Covid-19: Advice for tests, masks, isolation as cases rise in France

‘We must still remember that Covid is a virus that can cause severe illness’

Masks, vaccination, testing - what should people do now that cases of Covid are rising again?

Health specialists in France have shared advice on how the public should behave amid rising Covid cases and hospitalisations, including on whether to test, self-isolate, or wear masks. 

After a lull since the end of 2023, Covid is currently spreading again, with a rise in positive PCR tests in laboratories and hospitals. Waste water testing has also revealed a higher presence. 

Read also: Why Covid-19 hospital cases are rising again in France 
Read also: Covid-19 in France: Hospital consultations remain low, but rising

“This resurgence is linked to a combination of factors: slightly more transmissible variants, poorer immunity, and seasonal events that encourage interaction and hence transmission of the virus," said epidemiologist Dr Justine Schaeffer, from Santé publique France (SPF), to Le Figaro.

So far, the impact on the hospital system remains low, with 770 hospital admissions for suspected Covid in the week beginning June 17, representing 1.1% of all hospital admissions. Yet, Dr Schaeffer warned that even though figures remain low, the risk still remains.

“The virus is spreading and this is not that surprising; this also happened in spring-summer 2023. And while figures are not especially concerning, we must remember that Covid is still an illness that can cause severe conditions,” said Dr Schaeffer.

Do we still need to test?

Testing has significantly decreased since the peak of the pandemic, and a recent SPF showed that a third of people with symptoms had not had a test. 

However, experts recommend that anyone with symptoms should get a test, especially if you could be in contact with an elderly person or someone with a compromised immune system.

 "The most important thing is to get tested if you live next to someone at risk of developing a serious form of the disease, so that you do not unknowingly infect them," said Dr Paul Frappé, president of the GP group le Collège de la médecine générale.

Are older tests still OK to use? 

Many households likely still have boxes of at-home tests in their cupboards, leftover from the pandemic. But these are likely no longer valid, Dr Frappé warned. 

"They still work on the new variants, but they have a shelf life,” he said. Depending on the manufacturer, tests expire from between six months and two years after the date of manufacture. Older at-home lateral flow tests may show a false negative.

"A negative self-test does not mean that you do not have Covid, or any other infectious disease," said Dr Schaeffer.

Should people get PCR tests?

PCR tests (those done with a swab, by health professionals) are considered to be more effective and accurate than at-home lateral flow tests.

Similarly, you can be tested for Covid at the same time as other conditions.

"Today, Covid, influenza and bronchiolitis are tested in parallel,” said Dr Schaeffer. “In the case of Covid, for example, doctors can prescribe Paxlovid to people who are at high risk of progressing to a severe form.” 

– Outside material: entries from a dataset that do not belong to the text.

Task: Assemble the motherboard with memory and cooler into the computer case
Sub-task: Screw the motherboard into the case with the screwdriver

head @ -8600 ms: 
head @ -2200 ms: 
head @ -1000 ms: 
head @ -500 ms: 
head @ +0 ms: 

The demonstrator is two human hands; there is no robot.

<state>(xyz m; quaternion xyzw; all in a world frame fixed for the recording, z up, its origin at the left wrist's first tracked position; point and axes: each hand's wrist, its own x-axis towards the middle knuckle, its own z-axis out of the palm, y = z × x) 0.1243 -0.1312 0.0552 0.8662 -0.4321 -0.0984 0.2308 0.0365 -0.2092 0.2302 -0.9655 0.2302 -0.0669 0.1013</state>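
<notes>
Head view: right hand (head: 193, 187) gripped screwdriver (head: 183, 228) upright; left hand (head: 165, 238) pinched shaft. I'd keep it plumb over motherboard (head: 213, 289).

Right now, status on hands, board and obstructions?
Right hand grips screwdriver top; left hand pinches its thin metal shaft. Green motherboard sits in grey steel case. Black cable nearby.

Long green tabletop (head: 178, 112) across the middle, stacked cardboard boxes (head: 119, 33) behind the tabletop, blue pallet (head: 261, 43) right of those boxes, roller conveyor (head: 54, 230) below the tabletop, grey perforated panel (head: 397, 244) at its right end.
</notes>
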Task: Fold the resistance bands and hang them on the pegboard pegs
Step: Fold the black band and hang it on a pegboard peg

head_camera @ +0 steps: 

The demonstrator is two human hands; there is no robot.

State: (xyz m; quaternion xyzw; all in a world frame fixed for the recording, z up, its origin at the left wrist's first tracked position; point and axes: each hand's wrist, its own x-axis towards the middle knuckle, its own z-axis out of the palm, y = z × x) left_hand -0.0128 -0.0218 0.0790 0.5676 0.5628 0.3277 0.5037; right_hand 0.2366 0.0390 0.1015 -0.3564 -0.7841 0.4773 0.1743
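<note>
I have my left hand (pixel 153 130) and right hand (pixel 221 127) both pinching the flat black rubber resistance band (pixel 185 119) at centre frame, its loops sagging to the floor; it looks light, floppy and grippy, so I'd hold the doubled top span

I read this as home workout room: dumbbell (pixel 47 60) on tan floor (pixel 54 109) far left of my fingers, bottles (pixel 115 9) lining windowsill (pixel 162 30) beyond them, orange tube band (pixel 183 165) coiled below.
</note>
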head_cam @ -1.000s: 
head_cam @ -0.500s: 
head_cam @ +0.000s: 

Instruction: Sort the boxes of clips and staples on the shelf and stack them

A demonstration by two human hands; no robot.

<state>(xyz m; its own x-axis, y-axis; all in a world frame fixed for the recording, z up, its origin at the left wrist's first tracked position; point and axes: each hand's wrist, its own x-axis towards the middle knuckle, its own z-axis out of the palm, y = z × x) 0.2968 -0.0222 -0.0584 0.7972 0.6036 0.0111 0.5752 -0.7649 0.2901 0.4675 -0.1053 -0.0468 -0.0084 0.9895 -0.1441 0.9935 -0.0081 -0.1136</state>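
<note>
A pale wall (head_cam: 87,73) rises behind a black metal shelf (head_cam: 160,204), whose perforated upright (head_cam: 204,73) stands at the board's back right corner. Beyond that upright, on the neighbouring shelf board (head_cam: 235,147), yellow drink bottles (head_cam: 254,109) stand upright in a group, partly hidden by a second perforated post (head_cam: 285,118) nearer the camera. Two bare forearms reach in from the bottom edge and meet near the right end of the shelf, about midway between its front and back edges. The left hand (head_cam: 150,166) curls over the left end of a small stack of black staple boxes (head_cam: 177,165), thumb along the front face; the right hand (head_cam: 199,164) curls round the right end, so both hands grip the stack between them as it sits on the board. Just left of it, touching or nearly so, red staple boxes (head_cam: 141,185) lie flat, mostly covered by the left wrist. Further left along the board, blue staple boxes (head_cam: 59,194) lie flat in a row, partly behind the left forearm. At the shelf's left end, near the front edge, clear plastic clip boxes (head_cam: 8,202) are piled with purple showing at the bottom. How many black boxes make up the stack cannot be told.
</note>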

Paxlovid (nirmatrelvir or ritonavir) is an antiviral drug from laboratory Pfizer. It is the only medicine that GPs can prescribe to people who are at risk of developing a severe form of the virus.

Do people need to self-isolate?

While there are no longer any rules in place that require people with Covid to self-isolate, it is still recommended by health professionals, to prevent the virus from spreading to vulnerable individuals.

“You have to use your common sense," said Dr Schaeffer. “If you have a respiratory infection of any kind, the fewer people you see, the less chance you have of passing it on to others.”

Should people still wear masks?

People who test positive but who cannot self-isolate are recommended to wear masks in public and around vulnerable people. Wearing a mask even if you are not ill may also provide you with some protection in public.

"Whether you've been tested or not, whether you've got Covid or something else, putting on a mask when you have respiratory symptoms is never a waste of time,” said xx Schaeffer. “Any mask is better than none, but the more advanced the equipment, the better the protection.”

Other preventative measures, including hand washing and keeping spaces isolated is also key, said Dr Frappé.

What is the vaccination situation? 

Vaccination is still recommended, particularly for people at higher risk (people aged 65 and over, and/or with health problems). 

People aged over 80 and those with immunodeficiency should have a booster dose in the spring, three months after their last dose, to ensure they are still fully protected.

Read also: Next Covid vaccination campaign to begin in France

“An annual campaign is organised in autumn, at the same time as for influenza, with a vaccine adapted to the variants in circulation,” said Dr Schaeffer.